A CD-ROM with data on the properties of the German Bundestag is to be sent to the Russian military intelligence service. But a letter is intercepted – and an employee of a security company comes to court.

The Berlin Court of Appeal sentenced a 56-year-old to a two-year suspended sentence for working as an agent for the Russian military intelligence service GRU.

Senate Chairman Andreas Müller explained the judgment on Thursday that the man created and passed on a CD-ROM with 385 floor plan files of the properties used by the German Bundestag in the capital. “However, it was not about state secrets,” said the judge. The defendant was also ordered to pay 15,000 euros to the state treasury.

The man from Potsdam was an employee of a company that had been commissioned by the Bundestag to inspect “portable electrical devices”. According to investigations, the company was sent PDF files with the floor plans of the properties to be examined in order to carry out the work relating to the operational safety of printers or desk lamps. The defendant knew that these floor plans were not generally available, according to the court. But these were not classified as secret, it was said.

From the overall view of the evidence and the evaluation of file structures, the court was convinced that the defendant had created the CD-ROM, it said in the judgment of the 1st criminal division responsible for state security matters. Then the 56-year-old put the CD in an envelope in September 2017 and sent it to a former employee of the Russian Embassy in Berlin without specifying a sender. According to the indictment, this man was a disguised employee of the Russian military intelligence service GRU.

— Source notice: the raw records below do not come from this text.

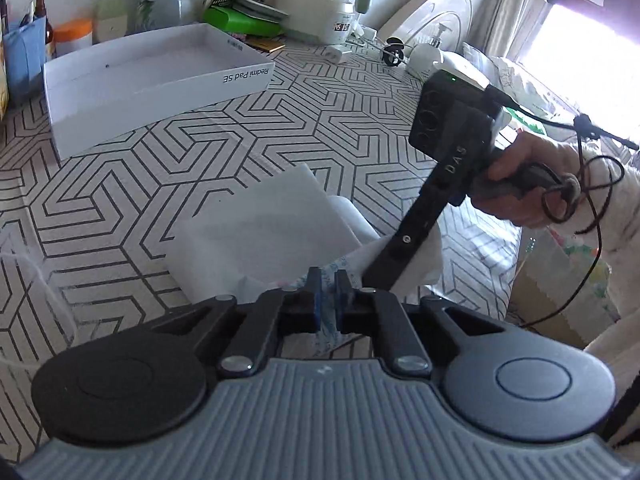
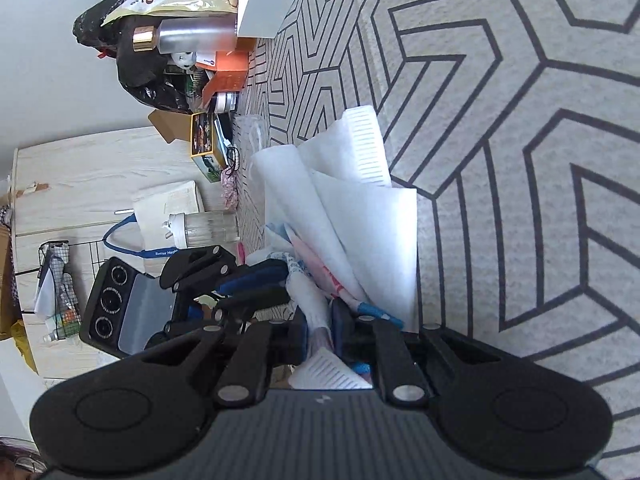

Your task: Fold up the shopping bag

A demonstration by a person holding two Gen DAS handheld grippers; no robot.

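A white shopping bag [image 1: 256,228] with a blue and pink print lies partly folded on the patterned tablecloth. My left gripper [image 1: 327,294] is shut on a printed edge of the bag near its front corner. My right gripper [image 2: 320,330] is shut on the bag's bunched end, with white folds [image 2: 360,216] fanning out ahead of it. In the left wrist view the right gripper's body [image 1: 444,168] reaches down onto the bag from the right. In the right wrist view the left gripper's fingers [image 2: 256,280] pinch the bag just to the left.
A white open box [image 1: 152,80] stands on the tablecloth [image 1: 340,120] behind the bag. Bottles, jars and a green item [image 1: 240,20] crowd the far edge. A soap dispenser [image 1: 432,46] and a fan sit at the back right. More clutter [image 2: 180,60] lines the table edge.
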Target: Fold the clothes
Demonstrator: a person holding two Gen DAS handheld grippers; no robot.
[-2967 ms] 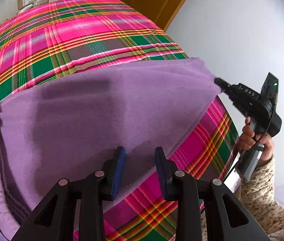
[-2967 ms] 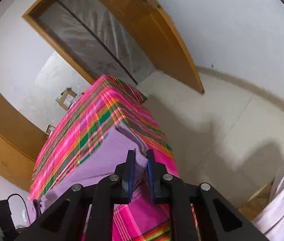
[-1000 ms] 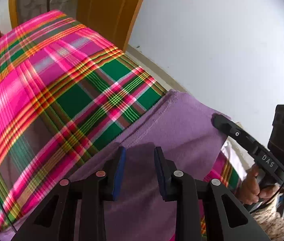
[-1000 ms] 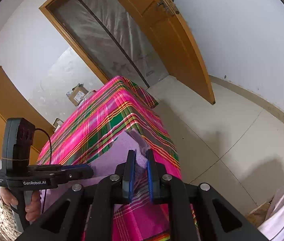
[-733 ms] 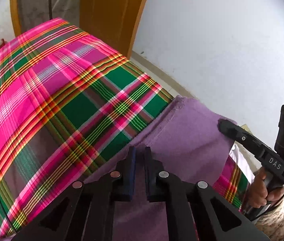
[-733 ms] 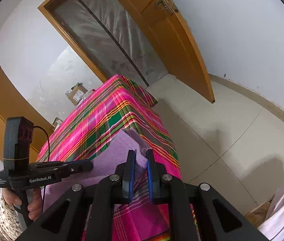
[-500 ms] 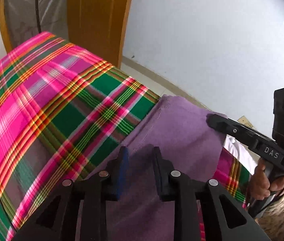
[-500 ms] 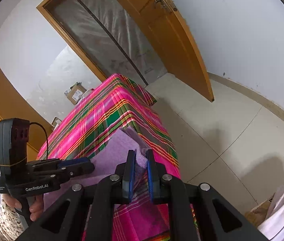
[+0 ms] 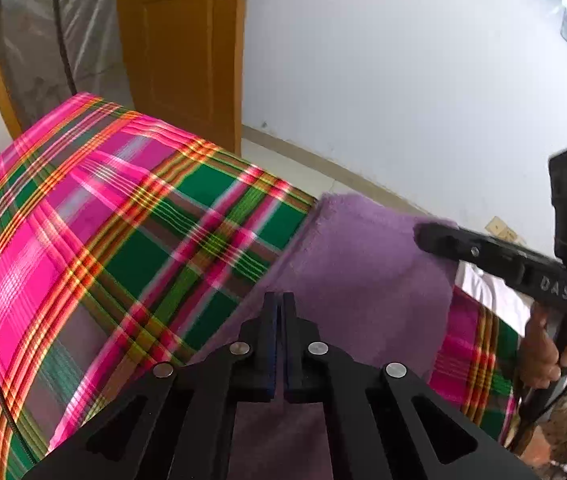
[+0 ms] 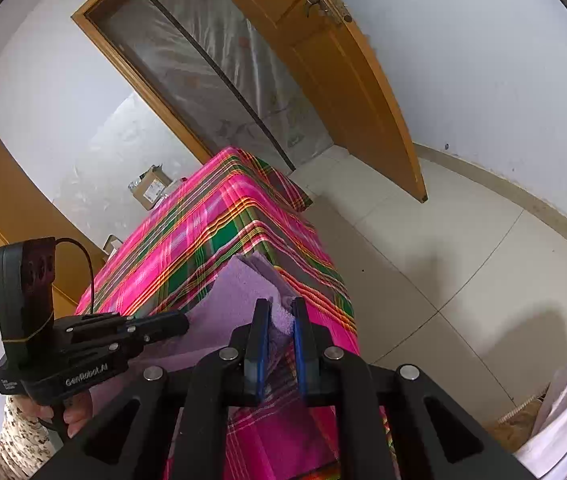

According to the court, the letter with the CD-ROM was stopped by the Federal Office for the Protection of the Constitution. The content was copied and then returned to the post. “However, it is not certain that the shipment has reached the addressee,” said the court. However, this is not decisive for the fulfillment of the facts.

The accused is a former officer in the National People’s Army of the GDR who was also headed by the Ministry for State Security of the GDR. In passing on the Bundestag outline, the court was convinced that he acted “on his own initiative, without commission and without payment”. A motive could not be determined.

The 56-year-old was silent in the almost two-month trial. The public prosecutor had demanded two years and nine months in prison, the defense had pleaded for acquittal. The verdict is not yet legally binding.